KH Muhyiddin Ulama-Pejuang dari Tanah Sunda (I)

KH Muhyiddin, pendiri delapan pesantren itu mulai berjuang sejak zaman penjajahan.

Prayogi/Republika
Sejumlah santri bertadarus (membaca Alquran)
Rep: Muhyiddin Red: Agung Sasongko

IHRAM.CO.ID, KH Muhyiddin, pendiri delapan pesantren itu mulai berjuang sejak zaman penjajahan Belanda di Tanah Air.Sepanjang hayatnya, ia ikut berkiprah dalam merintis, mempertahankan, dan mengisi kemerdekaan Indonesia. Adapun lembaga-lembaga pendidikan yang didirikannya tersebar di sejumlah wilayah Provinsi Jawa Barat, termasuk Subang, Purwakarta, dan Sumedang.

Baca Juga

Berdasarkan sumber-sumber sejarah yang ada, ulama karismatik tersebut lahir di Garut, Jawa Barat, pada tahun 1878 M. Tanah kelahirannya berada di Kampung Banyuresmi. Ia adalah putra dari pasangan suami-istri, Ahmad Narif dan Eno.

Sejak berusia anak-anak, spirit pembelajar telah terpatri dalam dirinya. Ketertarikannya untuk mempelajari ilmu-ilmu keislaman pun mulai terbentuk. Untuk belajar agama lebih dalam, ia pun nyantridi beberapa pesantren di daerah Garut.

Pesantren terakhir tempatnya menimba ilmu adalah milik KH Abdul Hamid. Di kemudian hari, seorang putri Kiai Abdul Hamid menjadi istrinya.

 

Masyarakat Muslim setempat sangat mendambakan hadirnya sosok yang mengerti tentang agama Islam dan mampu mengajarkannya. Karena itu, lulusnya Muhyiddin muda dari pengembaraan intelektualnya di pesantren-pesantren disambut gembira.

Ia menjadi seorang tokoh panutan. Bersama dengan mertuanya, dirinya berdakwah di tengah umat, khususnya para warga yang masih sangat awam akan ajaran agama. 
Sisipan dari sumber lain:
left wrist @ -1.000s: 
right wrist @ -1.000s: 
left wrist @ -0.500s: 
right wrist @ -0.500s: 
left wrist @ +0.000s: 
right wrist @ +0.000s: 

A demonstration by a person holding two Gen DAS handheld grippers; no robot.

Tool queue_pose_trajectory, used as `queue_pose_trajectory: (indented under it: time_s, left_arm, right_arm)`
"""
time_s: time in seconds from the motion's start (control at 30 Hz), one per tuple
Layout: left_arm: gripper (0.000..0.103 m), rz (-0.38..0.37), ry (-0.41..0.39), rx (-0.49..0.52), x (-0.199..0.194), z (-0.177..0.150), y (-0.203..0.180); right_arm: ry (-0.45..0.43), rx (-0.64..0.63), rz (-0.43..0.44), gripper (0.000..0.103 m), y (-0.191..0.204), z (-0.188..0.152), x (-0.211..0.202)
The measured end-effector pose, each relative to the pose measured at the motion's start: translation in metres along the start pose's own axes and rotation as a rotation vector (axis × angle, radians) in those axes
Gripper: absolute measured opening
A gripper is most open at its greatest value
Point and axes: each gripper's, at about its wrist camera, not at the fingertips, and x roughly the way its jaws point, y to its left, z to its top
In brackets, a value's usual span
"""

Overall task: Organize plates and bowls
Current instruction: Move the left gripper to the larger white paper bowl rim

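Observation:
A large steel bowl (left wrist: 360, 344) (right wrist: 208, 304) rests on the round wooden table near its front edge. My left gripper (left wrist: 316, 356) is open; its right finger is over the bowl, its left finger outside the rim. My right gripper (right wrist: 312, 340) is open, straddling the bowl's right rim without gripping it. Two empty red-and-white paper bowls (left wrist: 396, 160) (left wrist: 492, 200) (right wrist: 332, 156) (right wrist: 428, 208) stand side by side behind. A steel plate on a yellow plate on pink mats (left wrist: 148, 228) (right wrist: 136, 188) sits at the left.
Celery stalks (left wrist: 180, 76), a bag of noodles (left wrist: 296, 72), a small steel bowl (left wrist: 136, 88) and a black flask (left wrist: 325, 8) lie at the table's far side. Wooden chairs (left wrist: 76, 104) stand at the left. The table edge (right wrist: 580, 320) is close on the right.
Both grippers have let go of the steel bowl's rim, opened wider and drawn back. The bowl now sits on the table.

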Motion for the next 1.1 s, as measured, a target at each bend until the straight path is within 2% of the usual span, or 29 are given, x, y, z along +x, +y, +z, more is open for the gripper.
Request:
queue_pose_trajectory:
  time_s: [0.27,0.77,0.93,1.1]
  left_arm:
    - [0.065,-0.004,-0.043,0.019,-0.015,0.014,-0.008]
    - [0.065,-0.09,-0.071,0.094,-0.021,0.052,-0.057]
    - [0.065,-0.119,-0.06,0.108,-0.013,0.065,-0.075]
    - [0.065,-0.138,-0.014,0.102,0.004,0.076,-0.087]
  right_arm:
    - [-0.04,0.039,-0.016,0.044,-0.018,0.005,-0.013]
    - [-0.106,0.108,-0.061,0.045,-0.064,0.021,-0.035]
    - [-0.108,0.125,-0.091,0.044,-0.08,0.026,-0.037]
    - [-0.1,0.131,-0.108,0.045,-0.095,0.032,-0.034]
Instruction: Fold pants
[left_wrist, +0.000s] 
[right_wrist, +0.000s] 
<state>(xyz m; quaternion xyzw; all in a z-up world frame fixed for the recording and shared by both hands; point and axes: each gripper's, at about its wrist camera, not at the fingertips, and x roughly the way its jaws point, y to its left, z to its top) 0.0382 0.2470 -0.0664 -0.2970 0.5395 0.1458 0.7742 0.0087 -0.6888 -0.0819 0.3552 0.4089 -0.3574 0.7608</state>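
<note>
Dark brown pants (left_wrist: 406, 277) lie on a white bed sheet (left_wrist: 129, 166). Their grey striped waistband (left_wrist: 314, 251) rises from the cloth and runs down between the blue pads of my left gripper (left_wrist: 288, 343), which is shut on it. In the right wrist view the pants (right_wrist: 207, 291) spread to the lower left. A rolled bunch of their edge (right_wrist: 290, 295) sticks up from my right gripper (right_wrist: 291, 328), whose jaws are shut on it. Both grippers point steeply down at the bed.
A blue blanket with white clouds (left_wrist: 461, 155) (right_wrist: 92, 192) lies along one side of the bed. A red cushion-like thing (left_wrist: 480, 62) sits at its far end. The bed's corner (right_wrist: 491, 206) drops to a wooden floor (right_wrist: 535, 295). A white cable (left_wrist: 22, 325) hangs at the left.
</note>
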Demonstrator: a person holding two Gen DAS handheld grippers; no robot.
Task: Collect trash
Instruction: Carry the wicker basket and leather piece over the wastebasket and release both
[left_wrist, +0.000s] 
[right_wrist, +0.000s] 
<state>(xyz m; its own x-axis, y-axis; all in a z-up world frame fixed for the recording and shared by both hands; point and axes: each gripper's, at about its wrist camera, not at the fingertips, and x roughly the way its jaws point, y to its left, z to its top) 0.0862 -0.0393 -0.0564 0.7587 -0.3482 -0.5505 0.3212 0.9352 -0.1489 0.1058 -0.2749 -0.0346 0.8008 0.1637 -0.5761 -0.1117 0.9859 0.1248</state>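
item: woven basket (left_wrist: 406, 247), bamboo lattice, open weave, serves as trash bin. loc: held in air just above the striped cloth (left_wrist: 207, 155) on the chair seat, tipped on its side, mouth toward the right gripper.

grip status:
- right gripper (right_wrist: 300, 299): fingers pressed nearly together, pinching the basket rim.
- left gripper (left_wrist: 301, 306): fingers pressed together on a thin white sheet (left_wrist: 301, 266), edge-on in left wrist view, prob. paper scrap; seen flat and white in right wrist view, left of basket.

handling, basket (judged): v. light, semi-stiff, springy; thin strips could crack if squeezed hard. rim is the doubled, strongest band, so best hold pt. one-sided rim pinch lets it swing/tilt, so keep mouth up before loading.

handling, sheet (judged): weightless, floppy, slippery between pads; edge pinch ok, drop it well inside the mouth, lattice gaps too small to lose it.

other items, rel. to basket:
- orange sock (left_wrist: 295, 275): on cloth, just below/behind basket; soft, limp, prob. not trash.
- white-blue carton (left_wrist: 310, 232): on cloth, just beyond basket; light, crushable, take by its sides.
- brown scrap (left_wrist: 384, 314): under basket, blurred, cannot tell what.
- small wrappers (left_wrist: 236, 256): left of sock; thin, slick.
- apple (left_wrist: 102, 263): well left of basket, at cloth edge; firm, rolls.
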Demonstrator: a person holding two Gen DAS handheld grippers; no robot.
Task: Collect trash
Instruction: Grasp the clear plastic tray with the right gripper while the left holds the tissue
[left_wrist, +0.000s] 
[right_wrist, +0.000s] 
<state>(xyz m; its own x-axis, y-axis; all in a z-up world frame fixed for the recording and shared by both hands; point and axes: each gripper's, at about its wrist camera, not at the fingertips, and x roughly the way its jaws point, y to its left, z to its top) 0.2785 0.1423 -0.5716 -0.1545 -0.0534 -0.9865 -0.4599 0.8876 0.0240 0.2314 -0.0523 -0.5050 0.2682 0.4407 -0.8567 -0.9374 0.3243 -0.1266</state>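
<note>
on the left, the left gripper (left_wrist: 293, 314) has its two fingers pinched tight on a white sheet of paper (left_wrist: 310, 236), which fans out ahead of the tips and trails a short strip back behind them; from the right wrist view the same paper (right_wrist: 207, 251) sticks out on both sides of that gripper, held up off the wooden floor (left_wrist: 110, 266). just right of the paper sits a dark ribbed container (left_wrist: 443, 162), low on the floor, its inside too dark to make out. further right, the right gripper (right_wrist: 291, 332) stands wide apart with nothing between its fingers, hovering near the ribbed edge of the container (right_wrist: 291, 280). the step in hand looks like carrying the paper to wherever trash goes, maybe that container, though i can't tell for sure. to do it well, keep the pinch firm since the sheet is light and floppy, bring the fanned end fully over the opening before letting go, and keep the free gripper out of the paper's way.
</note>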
Sebagai seorang mubaligh, Kiai Muhyiddin berprinsip menebar maslahat bagi semua (rahmatan lil `alamin). Sebab, itulah sifat agama ini.

Dengan cara demikian, dirinya mampu menyelesaikan berbagai persoalan sosial yang terjadi di tengah masyarakat.Keberhasilan dakwahnya di daerah Garut rupanya menggaungkan reputasinya hingga ke daerah Sumedang. 

Profilnya menarik perhatian seorang bupati Sumedang, yang lantas memintanya untuk hijrah ke daerah tersebut. Kiai Muhyiddin menyanggupi permintaan itu. Ia berharap bisa turut mengubah kondisi masyarakat Sumedang menjadi lebih baik.

 

 

Sekitar tahun 1893, dirinya mulai pindah ke sana, tepatnya kawasan Cimalaka. Ia kemudian mendirikan sebuah lembaga pendidikan Islam, yakni Pondok Pesantren Cimalaka. Dari bulan ke bulan, tahun ke tahun, pesantren tersebut kian berkembang pesat.Jumlah santrinya pun bertambah banyak.

Setelah 25 tahun berdakwah dan mengajar di Cimalaka, Kiai Muhyiddin kemudian berencana untuk pindah ke daerah lain. Masih dengan tujuannya, mengembangkan dakwah Islam dan menyebarkan ilmu-ilmu agama. Pada 1918, ia memboyong keluarganya untuk hijrah ke Desa Cimeuhmal, Kecamatan Tanjungsiang, Kabupaten Subang, Jawa Barat. 

Cimeuhmal dulu berbeda dengan yang sekarang.Daerah tersebut kala itu mayoritasnya masih berupa hutan belantara. Lantas, Kiai Muhyiddin dengan dibantu sejumlah pengikutnya membabat hutan tersebut secara terukur untuk membuka lahan baru. Di sanalah, ia membangun sebuah lembaga pendidikan yang kemudian diberi nama Pesantren Pagelaran I.

Berdiri pada 1920, Pesantren Pagelaran 1 sempat ramai dipenuhi santri-santri. Mereka berdatangan dari berbagai daerah, baik dalam maupun luar Jawa Barat. Akan tetapi, keberadaannya sempat ditutup karena kekacauan yang timbul pascarevolusi kemerdekaan di Tanah Air. Terlebih lagi, Jawa Barat terimbas agresi militer yang dilancarkan Belanda. Barulah beberapa tahun kemudian, pesantren tersebut dapat dibuka kembali oleh seorang putri Kiai Muhyiddin, Hajjah Endeh Hayati.